In the first part of Phase 2 (Phase 2A), this 20-item scale was administered semiannually during 2002 and 2003 to a random selection of 420 parents of hospitalized children. After analyzing item and scale properties in these data, the instrument was shortened to the current seven items (Figure 1) and administered to another sample of 144 parents in 2004 (Phase 2B).

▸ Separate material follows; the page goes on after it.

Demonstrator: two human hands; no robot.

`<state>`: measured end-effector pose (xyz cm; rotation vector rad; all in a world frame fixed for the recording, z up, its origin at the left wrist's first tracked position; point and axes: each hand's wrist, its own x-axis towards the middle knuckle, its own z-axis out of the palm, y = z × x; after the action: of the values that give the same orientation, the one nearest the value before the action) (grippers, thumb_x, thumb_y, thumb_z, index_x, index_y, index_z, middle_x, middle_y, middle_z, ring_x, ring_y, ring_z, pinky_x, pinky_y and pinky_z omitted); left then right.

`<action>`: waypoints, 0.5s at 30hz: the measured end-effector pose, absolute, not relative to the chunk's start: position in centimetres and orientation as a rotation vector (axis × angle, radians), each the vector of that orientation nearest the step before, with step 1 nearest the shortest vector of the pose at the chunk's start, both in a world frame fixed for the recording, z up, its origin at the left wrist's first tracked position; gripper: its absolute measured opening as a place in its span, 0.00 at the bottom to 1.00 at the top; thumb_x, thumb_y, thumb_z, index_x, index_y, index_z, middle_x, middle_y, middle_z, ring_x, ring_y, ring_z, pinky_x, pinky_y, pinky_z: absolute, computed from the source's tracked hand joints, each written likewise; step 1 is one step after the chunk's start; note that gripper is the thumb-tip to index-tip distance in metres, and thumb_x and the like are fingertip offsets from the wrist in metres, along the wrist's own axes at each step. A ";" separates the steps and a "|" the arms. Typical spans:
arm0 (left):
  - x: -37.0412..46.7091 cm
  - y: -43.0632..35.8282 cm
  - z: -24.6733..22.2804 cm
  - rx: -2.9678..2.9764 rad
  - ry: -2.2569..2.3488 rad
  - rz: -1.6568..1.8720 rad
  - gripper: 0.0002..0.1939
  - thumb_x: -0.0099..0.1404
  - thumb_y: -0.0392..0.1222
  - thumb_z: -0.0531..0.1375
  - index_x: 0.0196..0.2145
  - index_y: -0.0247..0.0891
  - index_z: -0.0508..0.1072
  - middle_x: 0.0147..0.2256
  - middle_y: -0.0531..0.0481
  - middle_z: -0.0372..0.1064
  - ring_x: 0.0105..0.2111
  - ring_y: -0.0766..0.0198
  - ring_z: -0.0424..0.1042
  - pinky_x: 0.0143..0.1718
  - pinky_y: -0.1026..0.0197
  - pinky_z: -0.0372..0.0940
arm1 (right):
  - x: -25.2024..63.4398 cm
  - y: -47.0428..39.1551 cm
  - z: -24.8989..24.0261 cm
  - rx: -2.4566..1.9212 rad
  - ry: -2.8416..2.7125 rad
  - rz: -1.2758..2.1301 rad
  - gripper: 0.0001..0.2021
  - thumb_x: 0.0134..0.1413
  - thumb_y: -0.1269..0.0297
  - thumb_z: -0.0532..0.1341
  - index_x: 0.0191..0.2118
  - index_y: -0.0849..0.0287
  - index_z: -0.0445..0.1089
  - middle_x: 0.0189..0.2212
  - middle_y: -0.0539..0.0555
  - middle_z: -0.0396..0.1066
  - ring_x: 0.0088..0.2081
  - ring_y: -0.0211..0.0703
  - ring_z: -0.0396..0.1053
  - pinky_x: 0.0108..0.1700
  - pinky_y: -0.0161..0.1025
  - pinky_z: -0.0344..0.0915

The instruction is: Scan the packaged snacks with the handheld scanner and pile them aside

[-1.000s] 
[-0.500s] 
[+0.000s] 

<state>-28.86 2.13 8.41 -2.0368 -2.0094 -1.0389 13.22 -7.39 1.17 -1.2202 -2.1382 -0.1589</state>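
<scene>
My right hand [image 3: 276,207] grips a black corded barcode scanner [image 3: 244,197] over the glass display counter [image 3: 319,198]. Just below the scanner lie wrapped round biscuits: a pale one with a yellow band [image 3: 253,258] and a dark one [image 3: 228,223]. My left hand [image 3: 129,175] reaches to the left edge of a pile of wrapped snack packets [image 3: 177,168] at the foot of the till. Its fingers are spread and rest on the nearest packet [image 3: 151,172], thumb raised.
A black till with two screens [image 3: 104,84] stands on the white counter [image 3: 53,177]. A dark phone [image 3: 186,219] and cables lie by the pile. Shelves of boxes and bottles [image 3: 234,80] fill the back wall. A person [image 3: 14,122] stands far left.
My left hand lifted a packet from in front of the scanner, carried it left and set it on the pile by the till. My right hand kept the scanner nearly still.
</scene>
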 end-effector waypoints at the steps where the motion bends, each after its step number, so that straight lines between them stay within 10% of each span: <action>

The same recruitment and data collection procedures were used throughout Phase 2. Parents who were unable to speak English or those who were identified by the charge nurse to be engaged in end-of-life decisions about their child were excluded. Also excluded were parents of adolescents who were older than 18 years old. All inpatient units were included and sampled in random order. During the 7- to 9-day data collection periods, parents on each nursing unit were selected randomly by the last digit of their child’s medical record number. All parents of children with the randomly selected digit were sequentially recruited until 50% of all parents or a minimum of 10 parents participated per unit. A random number generator was used to create the randomization sequence. Data were collected by two trained nonnurse research assistants.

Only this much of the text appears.